En ese contexto, Príncipe reveló que hace unos años decidió «adaptar» la cetrería para poder aplicar ese tipo de «control biológico» de plagas, como roedores o en este caso palomas. «Lo empecé a aplicar en mi zona, en terminales cerealeras grandes y secadoras de semillas, donde tenían ese problema», comentó.
Hoy, además de Príncipe, hay dos cetreros más que se dedican a estas tareas; uno en Moreno, Buenos Aires, y otro en Mendoza, especialmente dedicado a custodiar bodegas de vino. «Como somos pocos, cuando se trata de trabajos grandes nos combinamos, y eso es lo que pasó con el Monumental, porque Diego Bustamante, que trabaja en Moreno, me convocó para que lo ayude con mis aves», manifestó.
– ¿Cada cuánto tienen que soltar los gavilanes en el Monumental?
– Al principio era todos los días, observando el comportamiento de las palomas, que son bastante rutinarias en cuanto a los horarios de alimentación. Y así en pocos días se fueron, por lo que quedaron dos muchachos de guardia con un gavilán, y ante la eventual bajada de una bandada de palomas sacaban a volar el gavilán. Y así hasta que no volvieron más las palomas. Ahora lo que queda es la disuasión de las palomas que están en las zonas de nidificación en la cancha, abajo de las bandejas y en otros lugares. Dio un muy buen resultado.

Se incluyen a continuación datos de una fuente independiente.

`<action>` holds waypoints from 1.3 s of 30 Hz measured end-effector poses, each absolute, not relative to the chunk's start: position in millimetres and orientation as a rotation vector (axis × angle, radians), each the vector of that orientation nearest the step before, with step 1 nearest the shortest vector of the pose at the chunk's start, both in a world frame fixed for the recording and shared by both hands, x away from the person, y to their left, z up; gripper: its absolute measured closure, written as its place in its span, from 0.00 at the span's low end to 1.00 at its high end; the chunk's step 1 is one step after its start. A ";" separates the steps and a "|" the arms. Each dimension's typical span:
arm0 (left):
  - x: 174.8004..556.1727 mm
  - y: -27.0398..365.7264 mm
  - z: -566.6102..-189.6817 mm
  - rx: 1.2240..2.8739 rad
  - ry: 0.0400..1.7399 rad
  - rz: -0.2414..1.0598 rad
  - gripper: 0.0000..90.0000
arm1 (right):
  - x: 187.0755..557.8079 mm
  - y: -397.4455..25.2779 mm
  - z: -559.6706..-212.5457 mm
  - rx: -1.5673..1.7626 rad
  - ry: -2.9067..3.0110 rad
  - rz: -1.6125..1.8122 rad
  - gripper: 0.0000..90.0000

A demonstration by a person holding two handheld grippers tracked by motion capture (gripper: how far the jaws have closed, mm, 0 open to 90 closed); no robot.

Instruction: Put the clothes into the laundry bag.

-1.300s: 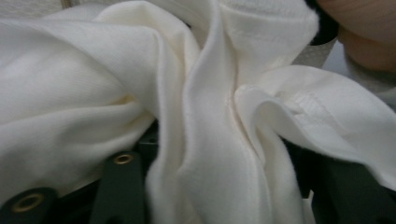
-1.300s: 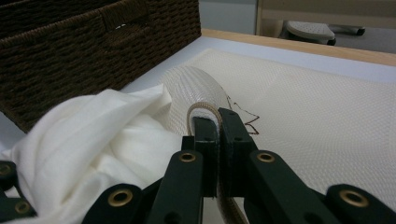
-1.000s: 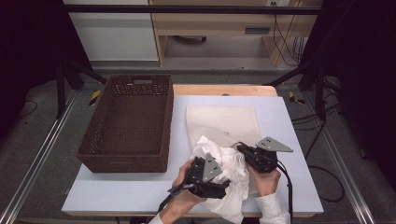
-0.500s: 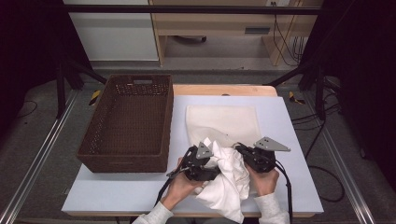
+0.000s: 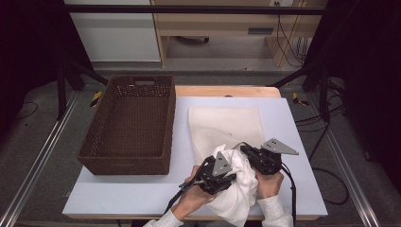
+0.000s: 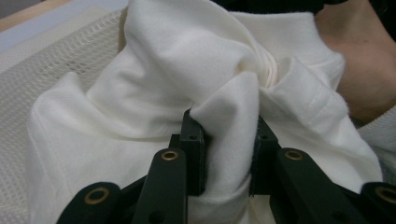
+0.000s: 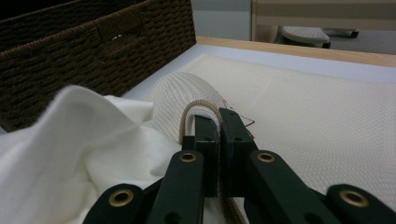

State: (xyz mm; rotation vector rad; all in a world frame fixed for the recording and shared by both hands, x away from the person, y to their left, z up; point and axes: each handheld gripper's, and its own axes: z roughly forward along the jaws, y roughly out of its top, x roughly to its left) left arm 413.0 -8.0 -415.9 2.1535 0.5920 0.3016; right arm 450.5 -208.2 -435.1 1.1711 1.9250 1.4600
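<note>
The white garment (image 5: pixel 239 182) is bunched up at the near edge of the surface (image 5: pixel 142 194), between the two claws, and part of it hangs over that edge. The left claw (image 5: pixel 222 176) is clenched on a thick fold of this cloth; in the left gripper view the fold (image 6: pixel 229 135) fills the gap between the two black jaws, and more cloth rises in front of them. Just beyond the garment, seen from this claw, lies the mesh laundry bag (image 5: pixel 227 125), flat on the surface.

The right claw (image 5: pixel 245 150) grasps the edge of the bag. In the right gripper view its jaws are pressed together on the beige trim (image 7: pixel 198 109) of the opening, and the mesh is lifted there into a small arch. The garment (image 7: pixel 70 140) sits to the left of this claw, touching the raised edge, but I cannot tell if any of it is already inside.

My judgement: the work seems to be putting the garment into the bag, and it is at an early stage. Both grasps are made and the mouth is lifted a little. What is left is to open the mouth wider, to push the cloth in, and maybe to close it. The wicker basket (image 5: pixel 130 125) stands well to the left of the left claw, with nothing visible inside it.
</note>
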 end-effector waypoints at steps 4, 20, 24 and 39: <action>425.7 -17.1 -428.4 2.227 0.611 0.340 0.79 | 448.7 -207.9 -433.1 1.154 1.918 1.462 0.97; 435.6 24.4 -412.6 2.129 0.733 0.484 0.18 | 445.4 -206.2 -432.3 1.114 1.929 1.450 0.97; 458.6 21.0 -433.1 2.158 0.766 0.337 0.12 | 445.5 -203.6 -433.0 1.098 1.949 1.438 0.97; 433.9 16.8 -427.4 2.138 0.649 0.362 0.73 | 446.5 -203.8 -434.3 1.054 1.953 1.463 0.97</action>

«Leer» un diario a 200 metros
El mismo sistema de ahuyentamiento de palomas que se realiza en el Monumental es utilizado en algunos aeropuertos del país, en tanto que en Europa es una constante para evitar que las palomas puedan dañar las turbinas de los aviones. «No hay nada más disuasorio que un ave rapaz volando», aseguró Mauro Príncipe, y reveló algunas particularidades de estos animales, cuyas hembras son más grandes que los machos. «Su principal arma es la visión, que es de 40 veces más que la de una persona. Hay estudios que certifican que distinguen gamas de colores que nuestro cerebro no tiene noción que existen», informó. Y a modo de paralelismo acotó: «Un halcón podría leer los titulares de un diario a 200 metros de distancia».

De La Pampa al país
Mauro Príncipe reveló que en Argentina hay actualmente unos cien cetreros, que esperan «ansiosos el encuentro anual en Colonia Barón; el más importante del país». «En Barón, Arturo Solaro y Alicia Di Cola (foto) tienen halcones peregrinos, que vuelan hasta 500 o 600 metros de altura, y un águila mora, de grandes dimensiones y una fuerza brutal», destacó.